Problem requirements -
Search the records for the string "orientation" and return each line that has it.

(Excerpts from a dataset)
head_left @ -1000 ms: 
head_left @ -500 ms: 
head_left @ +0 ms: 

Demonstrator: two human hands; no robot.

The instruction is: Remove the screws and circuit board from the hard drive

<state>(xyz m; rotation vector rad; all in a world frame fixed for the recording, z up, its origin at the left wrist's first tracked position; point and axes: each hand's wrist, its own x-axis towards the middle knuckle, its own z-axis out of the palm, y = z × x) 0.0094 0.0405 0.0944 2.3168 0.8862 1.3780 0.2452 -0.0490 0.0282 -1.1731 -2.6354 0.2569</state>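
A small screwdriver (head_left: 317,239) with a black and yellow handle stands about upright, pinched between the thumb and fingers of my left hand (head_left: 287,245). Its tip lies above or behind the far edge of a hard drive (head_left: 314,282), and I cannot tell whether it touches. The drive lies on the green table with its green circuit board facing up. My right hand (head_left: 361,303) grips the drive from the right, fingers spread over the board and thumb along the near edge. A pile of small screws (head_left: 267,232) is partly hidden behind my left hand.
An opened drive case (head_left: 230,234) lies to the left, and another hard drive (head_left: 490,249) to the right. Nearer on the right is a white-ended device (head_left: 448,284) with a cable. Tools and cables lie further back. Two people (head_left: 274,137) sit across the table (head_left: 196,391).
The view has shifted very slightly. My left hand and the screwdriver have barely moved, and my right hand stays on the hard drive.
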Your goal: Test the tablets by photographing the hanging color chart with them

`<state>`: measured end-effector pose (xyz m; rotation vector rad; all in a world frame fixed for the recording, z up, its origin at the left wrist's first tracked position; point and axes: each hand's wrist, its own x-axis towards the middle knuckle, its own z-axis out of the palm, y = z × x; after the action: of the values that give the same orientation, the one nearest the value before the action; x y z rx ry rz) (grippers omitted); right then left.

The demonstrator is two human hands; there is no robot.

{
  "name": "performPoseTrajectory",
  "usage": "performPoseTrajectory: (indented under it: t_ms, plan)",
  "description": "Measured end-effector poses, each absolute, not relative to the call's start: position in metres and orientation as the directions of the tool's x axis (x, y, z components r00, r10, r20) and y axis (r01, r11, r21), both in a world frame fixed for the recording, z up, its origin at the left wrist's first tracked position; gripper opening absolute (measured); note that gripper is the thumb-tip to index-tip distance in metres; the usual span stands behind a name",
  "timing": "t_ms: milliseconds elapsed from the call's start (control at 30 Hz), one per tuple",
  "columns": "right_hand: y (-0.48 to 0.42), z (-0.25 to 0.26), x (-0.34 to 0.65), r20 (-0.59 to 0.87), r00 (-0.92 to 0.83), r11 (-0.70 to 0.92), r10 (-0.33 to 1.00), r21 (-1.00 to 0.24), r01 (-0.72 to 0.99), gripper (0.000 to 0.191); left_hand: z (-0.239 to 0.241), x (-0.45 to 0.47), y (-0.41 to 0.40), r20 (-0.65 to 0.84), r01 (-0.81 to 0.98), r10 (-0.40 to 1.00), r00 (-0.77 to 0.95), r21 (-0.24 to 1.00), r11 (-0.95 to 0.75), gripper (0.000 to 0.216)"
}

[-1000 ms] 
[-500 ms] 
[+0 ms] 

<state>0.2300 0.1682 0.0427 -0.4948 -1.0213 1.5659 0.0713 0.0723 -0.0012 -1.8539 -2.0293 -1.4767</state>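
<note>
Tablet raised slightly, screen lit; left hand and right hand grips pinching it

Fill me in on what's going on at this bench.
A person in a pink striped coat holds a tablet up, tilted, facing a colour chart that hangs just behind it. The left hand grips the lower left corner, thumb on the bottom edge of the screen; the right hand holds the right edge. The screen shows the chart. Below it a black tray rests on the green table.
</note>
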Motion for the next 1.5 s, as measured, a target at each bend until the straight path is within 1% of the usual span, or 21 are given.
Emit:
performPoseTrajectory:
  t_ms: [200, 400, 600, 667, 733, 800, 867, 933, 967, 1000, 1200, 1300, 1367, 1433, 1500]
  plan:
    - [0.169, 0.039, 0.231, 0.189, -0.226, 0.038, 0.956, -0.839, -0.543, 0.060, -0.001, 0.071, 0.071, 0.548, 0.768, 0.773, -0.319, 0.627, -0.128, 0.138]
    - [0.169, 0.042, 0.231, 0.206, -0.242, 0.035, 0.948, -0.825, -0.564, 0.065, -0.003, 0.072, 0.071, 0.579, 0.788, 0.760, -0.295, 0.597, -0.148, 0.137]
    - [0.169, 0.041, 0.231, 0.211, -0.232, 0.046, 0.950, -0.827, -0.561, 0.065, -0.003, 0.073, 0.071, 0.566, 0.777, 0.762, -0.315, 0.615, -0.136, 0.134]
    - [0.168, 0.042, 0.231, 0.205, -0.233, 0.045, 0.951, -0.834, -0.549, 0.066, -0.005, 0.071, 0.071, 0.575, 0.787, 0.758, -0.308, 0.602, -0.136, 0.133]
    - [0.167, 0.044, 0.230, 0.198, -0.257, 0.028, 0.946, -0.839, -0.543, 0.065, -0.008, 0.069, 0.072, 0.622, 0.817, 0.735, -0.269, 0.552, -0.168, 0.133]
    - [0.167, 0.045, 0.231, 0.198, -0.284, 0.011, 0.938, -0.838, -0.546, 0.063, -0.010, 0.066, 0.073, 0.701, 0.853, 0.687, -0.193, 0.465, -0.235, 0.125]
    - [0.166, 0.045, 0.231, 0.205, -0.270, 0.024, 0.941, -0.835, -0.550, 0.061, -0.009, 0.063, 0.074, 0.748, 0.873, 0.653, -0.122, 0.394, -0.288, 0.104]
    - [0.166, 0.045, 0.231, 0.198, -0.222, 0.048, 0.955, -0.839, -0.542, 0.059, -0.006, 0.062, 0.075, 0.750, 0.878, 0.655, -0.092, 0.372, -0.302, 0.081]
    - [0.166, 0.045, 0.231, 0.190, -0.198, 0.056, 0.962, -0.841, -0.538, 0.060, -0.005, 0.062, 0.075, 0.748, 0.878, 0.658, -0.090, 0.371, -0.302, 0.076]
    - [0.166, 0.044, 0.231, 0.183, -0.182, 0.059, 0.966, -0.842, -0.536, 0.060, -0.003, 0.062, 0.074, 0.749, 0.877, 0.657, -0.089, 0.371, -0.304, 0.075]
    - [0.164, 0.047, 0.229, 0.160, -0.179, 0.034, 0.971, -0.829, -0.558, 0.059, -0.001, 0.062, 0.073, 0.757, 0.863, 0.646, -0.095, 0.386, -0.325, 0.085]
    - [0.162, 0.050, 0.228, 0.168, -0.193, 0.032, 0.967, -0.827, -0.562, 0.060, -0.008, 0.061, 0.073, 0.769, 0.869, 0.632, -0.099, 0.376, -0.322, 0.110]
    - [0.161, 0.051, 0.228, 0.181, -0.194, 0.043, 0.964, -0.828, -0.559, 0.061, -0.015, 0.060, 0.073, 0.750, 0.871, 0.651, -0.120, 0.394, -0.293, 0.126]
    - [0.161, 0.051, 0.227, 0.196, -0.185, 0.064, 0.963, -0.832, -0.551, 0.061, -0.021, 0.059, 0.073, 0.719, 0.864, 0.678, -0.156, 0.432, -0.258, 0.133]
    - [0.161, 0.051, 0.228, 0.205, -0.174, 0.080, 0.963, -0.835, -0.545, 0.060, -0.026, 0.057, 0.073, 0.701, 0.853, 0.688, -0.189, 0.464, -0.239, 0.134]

Task solution -
`<state>`: measured end-effector pose (xyz m; rotation vector rad; all in a world frame fixed for the recording, z up, its origin at the left wrist's first tracked position; point and axes: each hand's wrist, its own x-axis towards the middle knuckle, its own z-axis out of the palm, y = z × x; after the action: of the values that give the same orientation, the one nearest the value before the action; x y z rx ry rz) (grippers omitted); right then left.
  "description": "Measured end-effector poses, each absolute, not relative to the call's start: position in metres and orientation as the directions of the tool's x axis (x, y, z components r00, r10, r20) and y axis (r01, r11, r21), both in a world frame fixed for the recording, z up, its origin at the left wrist's first tracked position; gripper opening absolute (measured); note that gripper is the thumb-tip to index-tip distance in metres; the usual span stands behind a name",

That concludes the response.